In [1]:
import json
from pathlib import Path

from classification.bert import run_bert
from classification.nn import preprocess_data
from computation.expert import expert_integration
from computation.pipeline import pipeline_integration
from textbooks.data import Textbook
from textbooks.utils import extract_content

BASE_TEXTBOOK = "2012_Book_ModernMathematicalStatisticsWi"
EXPERT_OTHER_TEXTBOOK = "Walpole_Probability_and_Statistics"

# Load data

In [2]:
expert_dataset = expert_integration(
    base_textbook=Textbook.from_json(Path(f"textbooks-parsed/{BASE_TEXTBOOK}.json")),
    other_textbooks=(
        Textbook.from_json(Path(f"textbooks-parsed/{EXPERT_OTHER_TEXTBOOK}.json")),
    ),
).dataset

print("Number of topic labels:", len(set(d["topic"] for d in expert_dataset)))
print("Number of data points:", len(expert_dataset))
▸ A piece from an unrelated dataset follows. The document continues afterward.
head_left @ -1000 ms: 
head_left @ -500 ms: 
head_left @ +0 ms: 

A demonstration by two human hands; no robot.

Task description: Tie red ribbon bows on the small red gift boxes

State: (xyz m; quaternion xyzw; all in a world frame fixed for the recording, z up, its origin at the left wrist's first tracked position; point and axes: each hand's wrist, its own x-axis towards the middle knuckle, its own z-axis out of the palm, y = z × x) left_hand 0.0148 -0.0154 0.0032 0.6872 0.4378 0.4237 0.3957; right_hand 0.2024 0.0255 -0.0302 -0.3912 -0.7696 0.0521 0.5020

Number of topic labels: 14
Number of data points: 216


In [3]:
integrated_textbook = pipeline_integration(
    base_textbook=Textbook.from_json(Path(f"textbooks-parsed/{BASE_TEXTBOOK}.json")),
    other_textbooks=(
        Textbook.from_json(Path(f"textbooks-parsed/{EXPERT_OTHER_TEXTBOOK}.json")),
    ),
    tfidf_text_extraction_fns=[extract_content],
    tfidf_threshold=0.6,
    tfidf_uncertain_threshold=0.5,
    d2v_text_extraction_fn=extract_content,
    d2v_threshold=0.5,
    d2v_vector_size=50,
    d2v_min_count=1,
    evaluate=False,
)
small_generated_dataset = integrated_textbook.dataset

print("Number of topic labels:", len(set(d["topic"] for d in small_generated_dataset)))
print("Number of data points:", len(small_generated_dataset))

Number of topic labels: 32
Number of data points: 277


In [4]:
base_textbook_path = Path(f"textbooks-parsed/{BASE_TEXTBOOK}.json")
base_textbook = Textbook.from_json(base_textbook_path)
other_textbooks = [
    Textbook.from_json(p)
    for p in Path("textbooks-parsed").glob("*")
    if p != base_textbook_path
]

integrated_textbook = pipeline_integration(
    base_textbook,
    other_textbooks,
    tfidf_text_extraction_fns=[extract_content],
    tfidf_threshold=0.6,
    tfidf_uncertain_threshold=0.5,
    d2v_text_extraction_fn=extract_content,
    d2v_threshold=0.5,
    d2v_vector_size=50,
    d2v_min_count=1,
    evaluate=False,
)
large_generated_dataset = integrated_textbook.dataset

print("Number of topic labels:", len(set(d["topic"] for d in large_generated_dataset)))
print("Number of data points:", len(large_generated_dataset))
with open("dataset.json", "w") as f:
    json.dump(large_generated_dataset, f)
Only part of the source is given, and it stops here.